- **Input data**

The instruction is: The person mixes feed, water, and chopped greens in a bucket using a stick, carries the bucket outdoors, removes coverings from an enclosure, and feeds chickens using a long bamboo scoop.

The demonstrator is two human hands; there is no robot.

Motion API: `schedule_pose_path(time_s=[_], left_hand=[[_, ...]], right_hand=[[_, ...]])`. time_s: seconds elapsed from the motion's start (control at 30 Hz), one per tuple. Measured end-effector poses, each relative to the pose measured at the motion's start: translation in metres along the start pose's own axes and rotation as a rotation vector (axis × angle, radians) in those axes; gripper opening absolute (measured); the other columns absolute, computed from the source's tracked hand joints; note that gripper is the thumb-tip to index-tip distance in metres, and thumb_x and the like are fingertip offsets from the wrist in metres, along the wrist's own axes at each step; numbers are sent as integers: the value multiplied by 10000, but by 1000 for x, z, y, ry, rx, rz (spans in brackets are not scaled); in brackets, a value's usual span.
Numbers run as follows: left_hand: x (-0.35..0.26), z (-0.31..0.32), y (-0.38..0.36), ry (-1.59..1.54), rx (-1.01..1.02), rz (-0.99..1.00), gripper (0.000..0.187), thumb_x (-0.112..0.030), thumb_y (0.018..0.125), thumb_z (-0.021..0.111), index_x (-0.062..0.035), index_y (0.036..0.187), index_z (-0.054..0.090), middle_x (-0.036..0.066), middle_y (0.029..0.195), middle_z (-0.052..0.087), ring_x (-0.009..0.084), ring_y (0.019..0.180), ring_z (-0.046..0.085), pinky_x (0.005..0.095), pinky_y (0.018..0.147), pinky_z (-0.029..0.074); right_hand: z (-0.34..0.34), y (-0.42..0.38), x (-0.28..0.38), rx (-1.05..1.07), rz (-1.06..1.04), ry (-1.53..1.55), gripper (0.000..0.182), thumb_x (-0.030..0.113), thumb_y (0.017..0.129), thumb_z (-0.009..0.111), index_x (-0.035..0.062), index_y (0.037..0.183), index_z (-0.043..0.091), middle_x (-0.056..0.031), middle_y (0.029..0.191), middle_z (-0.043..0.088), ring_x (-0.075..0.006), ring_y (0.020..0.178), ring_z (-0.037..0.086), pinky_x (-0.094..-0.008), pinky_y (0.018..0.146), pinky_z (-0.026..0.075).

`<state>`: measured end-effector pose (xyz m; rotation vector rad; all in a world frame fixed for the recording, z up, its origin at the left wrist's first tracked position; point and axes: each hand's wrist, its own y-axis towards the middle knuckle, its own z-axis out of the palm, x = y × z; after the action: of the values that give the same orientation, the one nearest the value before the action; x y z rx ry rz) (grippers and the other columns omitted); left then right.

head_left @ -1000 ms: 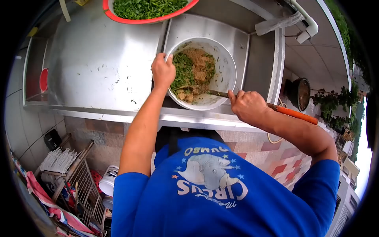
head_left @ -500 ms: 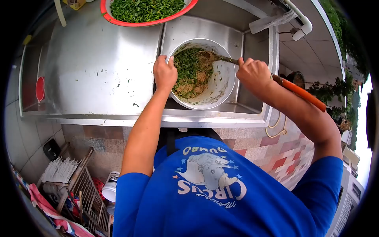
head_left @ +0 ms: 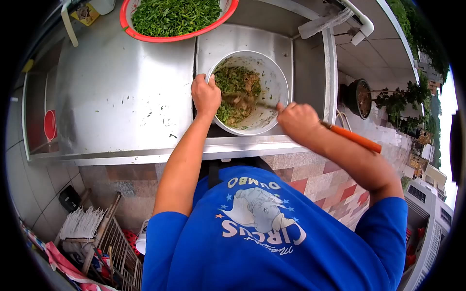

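A white bucket (head_left: 275, 80) stands in the metal basin, holding a mix of chopped greens and a brownish crumbly mass (head_left: 247, 80). My left hand (head_left: 206, 97) grips the bucket's left rim, thumb over the edge. In my right hand (head_left: 298, 120), closed at the bucket's right rim, is a long-handled spatula (head_left: 353, 138). Its orange handle end runs back along my forearm. The shaft slants down into the bucket, and the spatula's head is blurred and partly buried in the mix.
Behind the bucket, a red-rimmed basin (head_left: 180, 36) is heaped with chopped greens. Scraps of green dot the steel counter (head_left: 121, 87) to the left. A white pipe (head_left: 361, 26) hangs at the back right. A potted plant (head_left: 360, 99) stands right of the sink.
My right hand has moved left and toward me, drawing the spatula's head through the mix toward the near side. My left hand keeps its hold on the rim.
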<state>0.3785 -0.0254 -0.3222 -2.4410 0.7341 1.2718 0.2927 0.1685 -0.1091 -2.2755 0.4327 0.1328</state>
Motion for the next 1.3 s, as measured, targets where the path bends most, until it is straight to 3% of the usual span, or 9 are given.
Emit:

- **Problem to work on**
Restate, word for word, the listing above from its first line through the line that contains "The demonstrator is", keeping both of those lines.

- **Problem solution**
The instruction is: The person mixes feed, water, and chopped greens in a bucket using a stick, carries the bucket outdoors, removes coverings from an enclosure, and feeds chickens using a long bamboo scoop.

The demonstrator is two human hands; there is no robot.

The exercise has now been completed.